_BRIEF:_ All that should come back is the lines of the data below from the one containing "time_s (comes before" to the one containing "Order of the", inclusive, exactly as they stand.

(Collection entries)
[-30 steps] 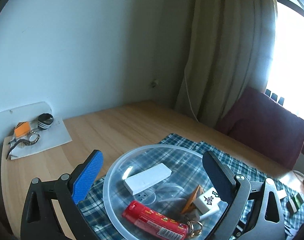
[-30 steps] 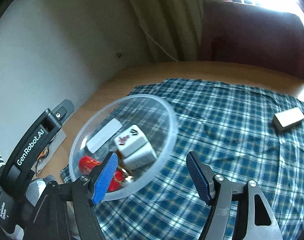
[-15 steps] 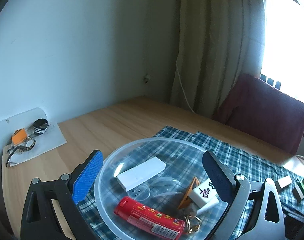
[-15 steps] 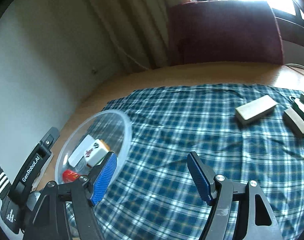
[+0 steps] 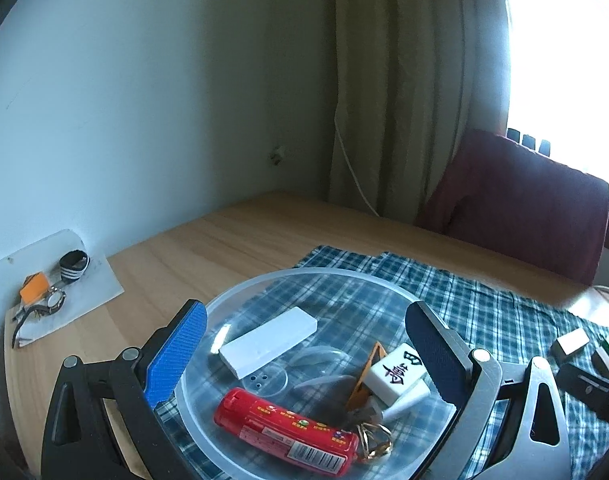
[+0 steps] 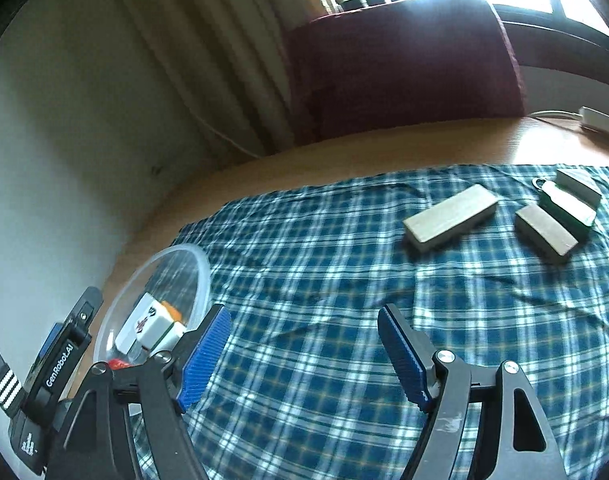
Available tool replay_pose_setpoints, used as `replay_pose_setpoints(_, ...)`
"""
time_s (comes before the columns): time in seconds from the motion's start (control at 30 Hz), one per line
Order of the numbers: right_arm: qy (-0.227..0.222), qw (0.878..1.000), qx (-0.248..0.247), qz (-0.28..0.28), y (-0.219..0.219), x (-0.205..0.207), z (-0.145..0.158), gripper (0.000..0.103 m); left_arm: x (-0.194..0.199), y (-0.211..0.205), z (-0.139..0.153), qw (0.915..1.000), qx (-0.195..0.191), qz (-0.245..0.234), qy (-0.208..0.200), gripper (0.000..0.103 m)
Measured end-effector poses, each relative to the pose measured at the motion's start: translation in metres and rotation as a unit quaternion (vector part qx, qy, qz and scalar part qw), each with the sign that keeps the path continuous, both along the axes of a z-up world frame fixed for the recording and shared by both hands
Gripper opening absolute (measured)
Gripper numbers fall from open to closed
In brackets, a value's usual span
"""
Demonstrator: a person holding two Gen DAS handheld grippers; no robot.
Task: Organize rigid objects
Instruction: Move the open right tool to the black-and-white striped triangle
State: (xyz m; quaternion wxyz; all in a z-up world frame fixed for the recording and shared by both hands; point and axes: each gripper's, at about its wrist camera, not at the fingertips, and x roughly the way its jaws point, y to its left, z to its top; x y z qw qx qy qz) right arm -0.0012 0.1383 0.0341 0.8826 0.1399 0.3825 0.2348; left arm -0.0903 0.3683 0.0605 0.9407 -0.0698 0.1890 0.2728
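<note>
The left tongs (image 5: 304,344) stand wide apart with nothing between their pads, poised over a clear plastic bowl (image 5: 264,284) that rests on the checked cloth (image 5: 504,320) near the counter's (image 5: 224,236) left end. Framed between the two pads, inside the bowl, lie a white rectangular block (image 5: 268,340), a red tube (image 5: 284,426) with a barcode, a white mahjong tile (image 5: 396,372) leaning on a second tile, an orange piece (image 5: 368,372) and a gold ring (image 5: 374,442). Whether the pads touch the bowl's rim I cannot tell.

The right tongs (image 6: 304,354) are likewise spread open and empty, above bare cloth toward the counter's middle. The bowl sits just beside their left pad, its mahjong tile visible past the blue finger (image 6: 204,356). Well ahead, toward the cloth's far right corner, lie a pale wooden block (image 6: 450,216), a smaller brown block (image 6: 544,234) and a dark green block (image 6: 568,208), close together.

On the counter's far left edge, a sheet of paper (image 5: 92,296) carries an orange item (image 5: 34,286), a watch (image 5: 54,300) and a striped roll (image 5: 74,264).
</note>
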Motion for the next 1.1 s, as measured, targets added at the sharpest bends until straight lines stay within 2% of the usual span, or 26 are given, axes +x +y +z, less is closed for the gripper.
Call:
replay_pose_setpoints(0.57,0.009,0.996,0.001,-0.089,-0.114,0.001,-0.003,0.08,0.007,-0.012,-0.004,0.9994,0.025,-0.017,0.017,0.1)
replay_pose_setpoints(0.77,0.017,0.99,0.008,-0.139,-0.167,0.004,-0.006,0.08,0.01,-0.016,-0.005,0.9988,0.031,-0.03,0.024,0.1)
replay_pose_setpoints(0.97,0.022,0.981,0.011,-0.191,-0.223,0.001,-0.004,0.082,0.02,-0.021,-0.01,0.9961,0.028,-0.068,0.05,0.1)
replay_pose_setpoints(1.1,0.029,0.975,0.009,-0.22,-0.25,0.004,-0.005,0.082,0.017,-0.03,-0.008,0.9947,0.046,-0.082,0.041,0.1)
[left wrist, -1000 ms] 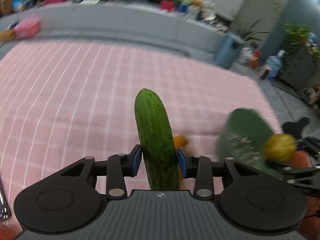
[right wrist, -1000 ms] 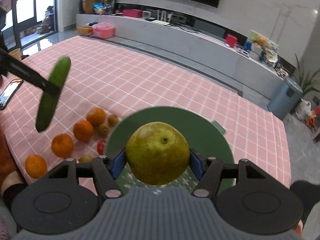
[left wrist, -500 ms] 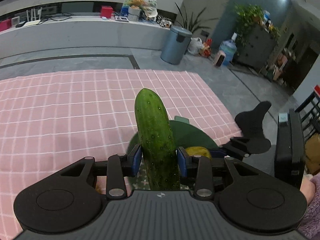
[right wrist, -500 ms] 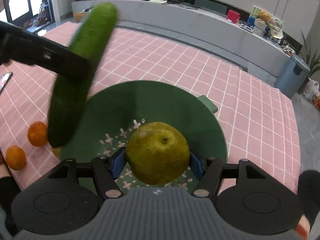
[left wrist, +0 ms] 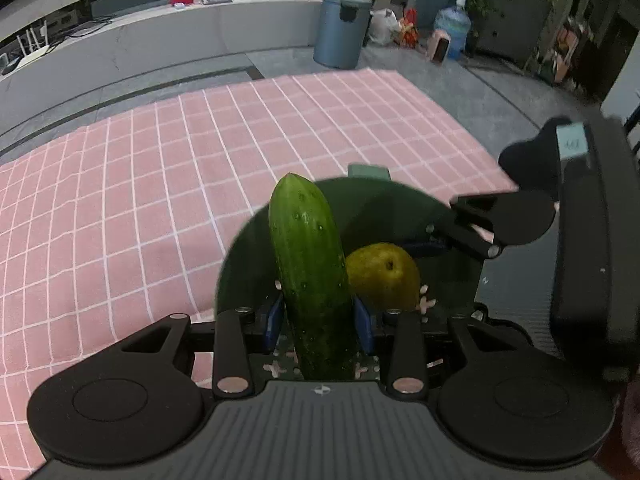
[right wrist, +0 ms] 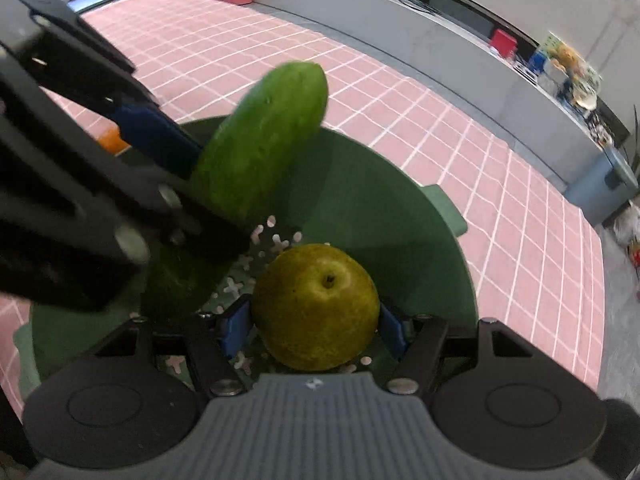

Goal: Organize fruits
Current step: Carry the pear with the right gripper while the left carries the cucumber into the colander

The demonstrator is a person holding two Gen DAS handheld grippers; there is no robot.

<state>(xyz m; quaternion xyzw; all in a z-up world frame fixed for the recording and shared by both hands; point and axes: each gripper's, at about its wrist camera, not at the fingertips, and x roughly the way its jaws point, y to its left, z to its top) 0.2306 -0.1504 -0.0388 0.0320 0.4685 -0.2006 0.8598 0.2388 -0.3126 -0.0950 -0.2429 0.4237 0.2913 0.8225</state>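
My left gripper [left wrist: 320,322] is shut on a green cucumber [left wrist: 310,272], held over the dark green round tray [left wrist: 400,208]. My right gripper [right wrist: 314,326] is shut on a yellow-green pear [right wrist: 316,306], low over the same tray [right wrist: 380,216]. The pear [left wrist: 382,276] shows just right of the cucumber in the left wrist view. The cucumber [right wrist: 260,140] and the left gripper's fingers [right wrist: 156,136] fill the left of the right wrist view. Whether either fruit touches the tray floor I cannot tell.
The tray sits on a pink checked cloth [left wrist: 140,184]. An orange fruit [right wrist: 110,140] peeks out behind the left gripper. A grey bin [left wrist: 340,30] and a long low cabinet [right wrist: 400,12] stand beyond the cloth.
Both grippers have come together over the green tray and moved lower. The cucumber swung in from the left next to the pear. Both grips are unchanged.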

_EXERCISE SOLUTION:_
time_s (comes before the columns): time in seconds from the motion's start (control at 30 Hz), one per line
Order of the numbers: right_arm: qy (-0.227..0.222), qw (0.878..1.000), qx (-0.248..0.247), qz (-0.28..0.28), y (-0.219..0.219), x (-0.205..0.207), z (-0.145..0.158), gripper (0.000..0.103 m); left_arm: x (-0.194..0.199), y (-0.211..0.205), z (-0.139..0.153), qw (0.915..1.000), qx (-0.195..0.191), qz (-0.245..0.234), qy (-0.208..0.200), gripper (0.000..0.103 m)

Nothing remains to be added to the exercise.